OUTPUT_DIR = Path("data/results/few_shot_expanded")
OUTPUT_DIR.mkdir(parents=True, exist_ok=True)

# Few-shot examples for all 9 terms
FEW_SHOT_EXAMPLES = {
    "screen reader": (
        "Example: A screen reader is assistive software that reads "
        "digital text aloud for blind or visually impaired users.\n\n"
    ),
    "skip link": (
        "Example: A skip link is a keyboard-accessible link that allows "
        "users to bypass navigation and jump directly to the main content "
        "of a webpage.\n\n"
    ),
    "alt text": (
        "Example: Alt text is a written description of an image that "
        "screen readers read aloud to blind users, conveying the content "
        "and function of the image.\n\n"
    ),
    "color contrast": (
        "Example: Color contrast refers to the difference in brightness "
        "between text and its background, ensuring readability for users "
        "with low vision or color blindness.\n\n"
    ),
    "focus indicator": (
        "Example: A focus indicator is a visual highlight that shows which "
        "element on a webpage is currently selected for keyboard interaction, "
        "helping keyboard-only users navigate.\n\n"
    ),
    "heading structure": (
        "Example: Heading structure is the hierarchical organization of headings "
        "(H1, H2, H3, etc.) that allows screen reader users to understand page "
        "organization and navigate efficiently.\n\n"
    ),
    "aria attribute": (
        "Example: An ARIA attribute is an HTML attribute that provides additional "
        "accessibility information to assistive technologies, describing the role "
        "or state of interactive elements.\n\n"
    ),
    "keyboard navigation": (
        "Example: Keyboard navigation is the ability to operate all interactive "
        "elements of a website using only keyboard input, essential for users "
        "with motor disabilities.\n\n"
    ),
    "landmark region": (
        "Example: A landmark region is a semantically meaningful section of a "
        "webpage (like navigation, main content, or footer) that helps screen "
        "reader users quickly navigate to different page areas.\n\n"
    ),
}


def create_few_shot_prompt(original_prompt: dict) -> dict:
    """Prepend one-shot example to a generation prompt."""
    term = original_prompt["term"]
    prefix = FEW_SHOT_EXAMPLES.get(term, "")
    modified = original_prompt.copy()
    modified["template"] = prefix + original_prompt["template"]
    modified["prompt_id"] = original_prompt["prompt_id"] + "_fs"
    return modified


def evaluate_checkpoint(model_size: str, checkpoint: str):
    """Run zero-shot and few-shot generation evaluation on one checkpoint."""
    print(f"\n{'=' * 70}")
    print(f"Evaluating {model_size} {checkpoint} on EXPANDED dataset")
    print("=" * 70)

    model = load_pythia_with_checkpoint(model_size, checkpoint, DEVICE)

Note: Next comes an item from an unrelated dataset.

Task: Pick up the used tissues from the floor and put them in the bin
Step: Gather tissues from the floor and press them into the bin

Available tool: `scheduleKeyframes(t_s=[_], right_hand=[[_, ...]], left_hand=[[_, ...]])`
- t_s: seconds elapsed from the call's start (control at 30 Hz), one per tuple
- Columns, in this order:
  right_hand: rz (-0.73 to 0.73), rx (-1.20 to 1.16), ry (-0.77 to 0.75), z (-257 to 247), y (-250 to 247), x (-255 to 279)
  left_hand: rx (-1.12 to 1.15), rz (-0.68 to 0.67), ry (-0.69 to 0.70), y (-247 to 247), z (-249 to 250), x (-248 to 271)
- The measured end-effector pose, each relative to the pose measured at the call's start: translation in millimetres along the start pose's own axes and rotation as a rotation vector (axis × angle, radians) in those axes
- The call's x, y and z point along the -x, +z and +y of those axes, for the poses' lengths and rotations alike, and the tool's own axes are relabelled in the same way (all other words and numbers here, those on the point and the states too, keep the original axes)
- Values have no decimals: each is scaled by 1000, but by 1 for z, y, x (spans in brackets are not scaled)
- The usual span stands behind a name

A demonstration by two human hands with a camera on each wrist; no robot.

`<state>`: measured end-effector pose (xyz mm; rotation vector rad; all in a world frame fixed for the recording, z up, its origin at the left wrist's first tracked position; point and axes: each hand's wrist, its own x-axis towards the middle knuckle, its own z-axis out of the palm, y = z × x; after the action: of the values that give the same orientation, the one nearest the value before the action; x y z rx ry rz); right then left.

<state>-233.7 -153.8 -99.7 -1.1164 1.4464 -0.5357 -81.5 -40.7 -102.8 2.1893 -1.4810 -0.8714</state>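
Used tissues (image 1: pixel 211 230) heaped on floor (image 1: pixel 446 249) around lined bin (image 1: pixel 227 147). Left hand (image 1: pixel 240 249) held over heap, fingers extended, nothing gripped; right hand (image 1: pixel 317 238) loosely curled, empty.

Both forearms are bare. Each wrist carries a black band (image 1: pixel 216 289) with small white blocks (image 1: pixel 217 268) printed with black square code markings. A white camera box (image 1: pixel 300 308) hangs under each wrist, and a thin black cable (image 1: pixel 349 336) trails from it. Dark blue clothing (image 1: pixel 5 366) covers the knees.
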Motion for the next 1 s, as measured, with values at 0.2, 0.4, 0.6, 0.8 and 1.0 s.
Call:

    # Load EXPANDED prompts
    with open("data/prompts/expanded_terms_100.jsonl") as f:
        all_prompts = [json.loads(line) for line in f]

    gen_prompts = [p for p in all_prompts if p["task"] == "generation"]
    print(f"Loaded {len(gen_prompts)} generation prompts from expanded dataset")
    print(f"Terms: {len(set(p['term'] for p in gen_prompts))}")

    # --- Zero-shot ---
    print("\n--- Zero-shot (baseline) ---")
    zero_shot_results = []
    for i, prompt in enumerate(gen_prompts):
        result = run_behavioral_probe(model, prompt, DEVICE)
        result["term"] = prompt["term"]
        result["prompt_id"] = prompt["prompt_id"]
        result["template"] = prompt["template"]
        zero_shot_results.append(result)
        
        if (i + 1) % 10 == 0:
            print(f"  Completed {i + 1}/{len(gen_prompts)} prompts...")

    zero_shot_scores = [r["score"] for r in zero_shot_results]
    zero_shot_mean = sum(zero_shot_scores) / len(zero_shot_scores)
    print(f"\nZero-shot mean: {zero_shot_mean:.4f}")

    # Per-term breakdown
    print("\nZero-shot per-term:")
    terms_dict = {}
    for r in zero_shot_results:
        term = r["term"]
        if term not in terms_dict:
            terms_dict[term] = []
        terms_dict[term].append(r["score"])
    
    for term in sorted(terms_dict.keys()):
        scores = terms_dict[term]
        mean_score = sum(scores) / len(scores)
        print(f"  {term:20s}: {mean_score:.4f} (n={len(scores)})")

    # --- Few-shot ---
    print("\n--- Few-shot (one-shot) ---")
    few_shot_results = []
    for i, prompt in enumerate(gen_prompts):
        fs_prompt = create_few_shot_prompt(prompt)
        result = run_behavioral_probe(model, fs_prompt, DEVICE)
        result["term"] = prompt["term"]
        result["prompt_id"] = fs_prompt["prompt_id"]
        result["template"] = fs_prompt["template"]
        few_shot_results.append(result)
        
        if (i + 1) % 10 == 0:
            print(f"  Completed {i + 1}/{len(gen_prompts)} prompts...")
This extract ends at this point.